The closest rental I could find to my neighborhood is a 15 year older house (in an older, different neighborhood 10 minutes away) for $2,195. My mortgage is $1,400.
>>
>>61604680
Renting is fine, owning a house is also fine. The problem is when young people with low savings and even lower liquidity get tricked into owning a home ASAP because "it'll only go up!" and "renting is such a waste of money you're literally burning it!" Then after a while they realize that sometimes home inspectors miss a lot of shit and they, as the owner, are fully liable for the expensive repairs despite it being the contractor's fault and despite having home insurance. This on top of having to make a lot more payments with a lot more money for the house than they would've expected instead of just one bulk rent payment.

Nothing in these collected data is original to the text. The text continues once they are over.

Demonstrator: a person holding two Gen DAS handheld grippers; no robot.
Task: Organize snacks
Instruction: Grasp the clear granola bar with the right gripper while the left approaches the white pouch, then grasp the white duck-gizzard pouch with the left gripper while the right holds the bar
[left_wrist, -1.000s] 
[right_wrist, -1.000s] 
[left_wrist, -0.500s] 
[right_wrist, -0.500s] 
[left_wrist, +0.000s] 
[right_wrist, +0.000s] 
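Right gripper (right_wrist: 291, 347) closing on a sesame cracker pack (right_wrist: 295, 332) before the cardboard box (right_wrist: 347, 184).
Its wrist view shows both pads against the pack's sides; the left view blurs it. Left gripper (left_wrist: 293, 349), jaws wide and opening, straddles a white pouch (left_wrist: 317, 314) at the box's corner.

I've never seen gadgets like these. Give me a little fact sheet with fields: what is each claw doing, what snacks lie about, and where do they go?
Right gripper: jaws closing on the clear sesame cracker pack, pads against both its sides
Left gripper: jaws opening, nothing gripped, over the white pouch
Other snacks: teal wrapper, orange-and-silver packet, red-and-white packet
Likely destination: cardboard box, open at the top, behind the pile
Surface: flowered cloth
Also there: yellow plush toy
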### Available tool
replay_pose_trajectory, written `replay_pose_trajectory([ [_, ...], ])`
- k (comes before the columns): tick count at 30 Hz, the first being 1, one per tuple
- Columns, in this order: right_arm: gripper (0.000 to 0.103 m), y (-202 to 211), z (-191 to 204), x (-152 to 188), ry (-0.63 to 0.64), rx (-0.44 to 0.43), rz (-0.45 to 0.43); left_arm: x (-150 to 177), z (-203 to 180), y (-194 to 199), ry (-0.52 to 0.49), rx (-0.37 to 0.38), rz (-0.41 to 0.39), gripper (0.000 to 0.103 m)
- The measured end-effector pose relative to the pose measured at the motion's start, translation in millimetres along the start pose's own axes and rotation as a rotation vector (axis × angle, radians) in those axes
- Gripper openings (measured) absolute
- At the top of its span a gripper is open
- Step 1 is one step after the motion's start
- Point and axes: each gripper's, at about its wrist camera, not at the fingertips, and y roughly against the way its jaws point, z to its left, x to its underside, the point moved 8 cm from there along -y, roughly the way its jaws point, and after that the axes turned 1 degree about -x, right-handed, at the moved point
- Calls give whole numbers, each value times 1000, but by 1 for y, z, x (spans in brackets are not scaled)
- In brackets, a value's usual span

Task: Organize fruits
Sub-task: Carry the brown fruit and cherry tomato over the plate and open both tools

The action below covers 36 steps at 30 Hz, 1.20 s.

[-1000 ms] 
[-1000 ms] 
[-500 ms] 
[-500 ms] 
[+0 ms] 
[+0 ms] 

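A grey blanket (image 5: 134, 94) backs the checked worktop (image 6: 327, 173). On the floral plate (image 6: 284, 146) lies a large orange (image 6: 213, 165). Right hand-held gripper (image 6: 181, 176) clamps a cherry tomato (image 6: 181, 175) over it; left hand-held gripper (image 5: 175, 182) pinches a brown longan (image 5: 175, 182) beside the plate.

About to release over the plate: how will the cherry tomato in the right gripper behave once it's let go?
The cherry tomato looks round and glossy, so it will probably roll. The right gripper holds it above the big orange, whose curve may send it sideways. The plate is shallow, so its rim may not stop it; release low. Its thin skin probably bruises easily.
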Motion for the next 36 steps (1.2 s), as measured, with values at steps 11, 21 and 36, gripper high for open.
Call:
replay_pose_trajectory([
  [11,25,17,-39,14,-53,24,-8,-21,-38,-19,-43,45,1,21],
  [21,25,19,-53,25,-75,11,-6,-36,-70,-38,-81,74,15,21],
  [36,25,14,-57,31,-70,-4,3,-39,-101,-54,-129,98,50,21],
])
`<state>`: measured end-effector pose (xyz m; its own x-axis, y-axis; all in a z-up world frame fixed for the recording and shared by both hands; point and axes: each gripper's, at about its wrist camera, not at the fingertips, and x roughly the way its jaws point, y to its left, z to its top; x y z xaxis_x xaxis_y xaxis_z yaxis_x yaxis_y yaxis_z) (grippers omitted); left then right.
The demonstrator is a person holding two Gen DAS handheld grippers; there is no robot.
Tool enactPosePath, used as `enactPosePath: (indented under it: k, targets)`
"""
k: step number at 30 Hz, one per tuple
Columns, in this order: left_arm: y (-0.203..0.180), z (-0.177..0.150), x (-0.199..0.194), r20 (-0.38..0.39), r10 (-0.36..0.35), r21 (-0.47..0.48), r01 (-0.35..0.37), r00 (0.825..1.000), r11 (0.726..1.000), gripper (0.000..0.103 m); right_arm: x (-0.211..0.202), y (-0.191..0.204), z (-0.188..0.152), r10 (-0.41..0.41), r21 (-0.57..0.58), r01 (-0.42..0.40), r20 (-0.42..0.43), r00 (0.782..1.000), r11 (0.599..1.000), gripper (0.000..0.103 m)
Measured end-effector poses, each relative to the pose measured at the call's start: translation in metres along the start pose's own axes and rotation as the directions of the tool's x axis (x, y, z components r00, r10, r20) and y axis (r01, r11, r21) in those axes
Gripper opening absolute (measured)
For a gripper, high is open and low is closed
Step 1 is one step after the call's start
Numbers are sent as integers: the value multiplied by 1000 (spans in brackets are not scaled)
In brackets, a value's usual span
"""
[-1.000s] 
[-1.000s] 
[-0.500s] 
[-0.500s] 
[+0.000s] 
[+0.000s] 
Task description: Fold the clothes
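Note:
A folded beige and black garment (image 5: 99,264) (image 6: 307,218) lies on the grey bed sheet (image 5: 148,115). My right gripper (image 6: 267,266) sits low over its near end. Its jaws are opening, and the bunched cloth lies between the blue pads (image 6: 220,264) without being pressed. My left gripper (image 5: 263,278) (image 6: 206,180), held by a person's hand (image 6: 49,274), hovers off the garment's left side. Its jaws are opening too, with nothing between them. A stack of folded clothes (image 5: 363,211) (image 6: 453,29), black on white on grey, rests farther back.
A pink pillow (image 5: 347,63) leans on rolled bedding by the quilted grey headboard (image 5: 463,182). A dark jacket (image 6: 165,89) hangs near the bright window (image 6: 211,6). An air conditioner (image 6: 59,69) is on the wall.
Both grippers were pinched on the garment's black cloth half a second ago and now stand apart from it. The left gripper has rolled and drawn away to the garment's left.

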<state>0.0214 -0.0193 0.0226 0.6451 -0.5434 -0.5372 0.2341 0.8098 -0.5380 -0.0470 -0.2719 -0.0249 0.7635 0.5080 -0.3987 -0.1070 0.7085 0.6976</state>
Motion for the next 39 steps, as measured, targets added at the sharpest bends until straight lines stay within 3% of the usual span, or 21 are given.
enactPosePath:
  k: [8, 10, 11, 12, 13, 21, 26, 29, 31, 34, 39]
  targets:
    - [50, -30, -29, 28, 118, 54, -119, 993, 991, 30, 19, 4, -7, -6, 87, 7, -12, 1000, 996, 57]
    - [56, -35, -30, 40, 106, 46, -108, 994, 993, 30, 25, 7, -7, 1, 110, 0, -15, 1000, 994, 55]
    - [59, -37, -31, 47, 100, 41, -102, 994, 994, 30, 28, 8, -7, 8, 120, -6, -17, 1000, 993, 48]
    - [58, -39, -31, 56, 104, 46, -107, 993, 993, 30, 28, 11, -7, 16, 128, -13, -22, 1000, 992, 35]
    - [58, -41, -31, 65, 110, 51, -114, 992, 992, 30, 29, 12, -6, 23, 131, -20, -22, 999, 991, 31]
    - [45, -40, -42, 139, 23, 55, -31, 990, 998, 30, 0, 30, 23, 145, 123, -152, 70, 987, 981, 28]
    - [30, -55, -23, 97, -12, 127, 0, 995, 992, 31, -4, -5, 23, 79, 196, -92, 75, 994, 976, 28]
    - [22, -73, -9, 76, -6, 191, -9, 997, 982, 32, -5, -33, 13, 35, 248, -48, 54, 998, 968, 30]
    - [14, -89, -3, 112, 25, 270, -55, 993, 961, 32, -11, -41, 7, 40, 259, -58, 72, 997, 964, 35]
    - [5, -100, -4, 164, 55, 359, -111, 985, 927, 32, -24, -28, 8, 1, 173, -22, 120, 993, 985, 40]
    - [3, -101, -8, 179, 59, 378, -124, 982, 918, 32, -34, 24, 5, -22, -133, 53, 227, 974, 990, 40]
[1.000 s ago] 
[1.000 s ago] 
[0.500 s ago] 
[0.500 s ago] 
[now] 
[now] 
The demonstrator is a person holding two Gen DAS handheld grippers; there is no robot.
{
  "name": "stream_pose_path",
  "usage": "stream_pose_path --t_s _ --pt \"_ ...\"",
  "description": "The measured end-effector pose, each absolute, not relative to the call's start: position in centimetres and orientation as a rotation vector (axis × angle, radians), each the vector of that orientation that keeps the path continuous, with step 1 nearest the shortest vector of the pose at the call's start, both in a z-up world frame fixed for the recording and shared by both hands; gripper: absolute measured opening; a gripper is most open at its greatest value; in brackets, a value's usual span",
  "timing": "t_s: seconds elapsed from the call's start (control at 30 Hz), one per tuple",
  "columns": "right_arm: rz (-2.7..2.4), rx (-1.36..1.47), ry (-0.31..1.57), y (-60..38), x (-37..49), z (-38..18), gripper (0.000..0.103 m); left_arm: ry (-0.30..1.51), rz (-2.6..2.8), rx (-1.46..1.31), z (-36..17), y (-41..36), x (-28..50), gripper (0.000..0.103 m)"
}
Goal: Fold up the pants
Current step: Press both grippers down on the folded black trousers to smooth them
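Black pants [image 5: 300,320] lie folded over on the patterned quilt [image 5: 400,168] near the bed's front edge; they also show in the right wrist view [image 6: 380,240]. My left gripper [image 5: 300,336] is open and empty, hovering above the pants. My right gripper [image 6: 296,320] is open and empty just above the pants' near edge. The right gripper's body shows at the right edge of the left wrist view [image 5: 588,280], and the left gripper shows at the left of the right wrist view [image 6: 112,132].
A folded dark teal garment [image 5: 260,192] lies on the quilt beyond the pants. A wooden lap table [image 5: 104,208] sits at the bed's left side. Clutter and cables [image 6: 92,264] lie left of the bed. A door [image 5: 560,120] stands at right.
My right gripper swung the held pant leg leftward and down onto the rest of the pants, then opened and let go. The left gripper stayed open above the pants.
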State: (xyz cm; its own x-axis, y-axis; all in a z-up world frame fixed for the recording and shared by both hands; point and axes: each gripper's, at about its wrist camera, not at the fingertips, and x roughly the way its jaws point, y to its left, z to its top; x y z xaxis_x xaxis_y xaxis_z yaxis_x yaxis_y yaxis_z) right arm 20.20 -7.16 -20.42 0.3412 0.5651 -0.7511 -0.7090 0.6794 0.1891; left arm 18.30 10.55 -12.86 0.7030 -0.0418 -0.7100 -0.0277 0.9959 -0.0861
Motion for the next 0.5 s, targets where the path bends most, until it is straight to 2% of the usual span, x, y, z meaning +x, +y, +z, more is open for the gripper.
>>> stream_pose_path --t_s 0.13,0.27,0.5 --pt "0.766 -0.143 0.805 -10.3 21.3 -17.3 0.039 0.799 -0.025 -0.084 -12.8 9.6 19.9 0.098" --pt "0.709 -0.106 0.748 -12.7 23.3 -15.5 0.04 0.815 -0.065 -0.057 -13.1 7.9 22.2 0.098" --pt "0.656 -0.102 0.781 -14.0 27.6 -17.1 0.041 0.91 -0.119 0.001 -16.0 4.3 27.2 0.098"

It's really retarded that it's always renting vs owning with both sides yelling that only their way is right when the real correct option depends on your location and what maximizes your yearly ROI. If you pay 50% less per month to rent instead of own, renting is definitely a better option. If you pay 5% less per month to rent instead of own, then you might as well own because at least with the home you have access to a heloc in case of emergencies or degenerate gambling
>>
>>61606492
> In the UK renting will be more expensive than a mortgage
It will be everywhere.

The only possible alternative is a landlord who owns the property outright and looking to make less than a bank would on a typical mortgage. Depending on rates that’s a 2.75-7.5% return. Who is going to go through the hassle or renting for a sub 7% return? Especially when the market rates support a much higher return.
>>
>>61604821
> I believe this
You shouldn’t, because it’s not true
>but what happens if everyone starts doing this?
Then the demand for rentals goes up, causing rentals to go up, which changes the equation. And/or people struggle to sell houses, and eventually prices drop a little, changing the equation again.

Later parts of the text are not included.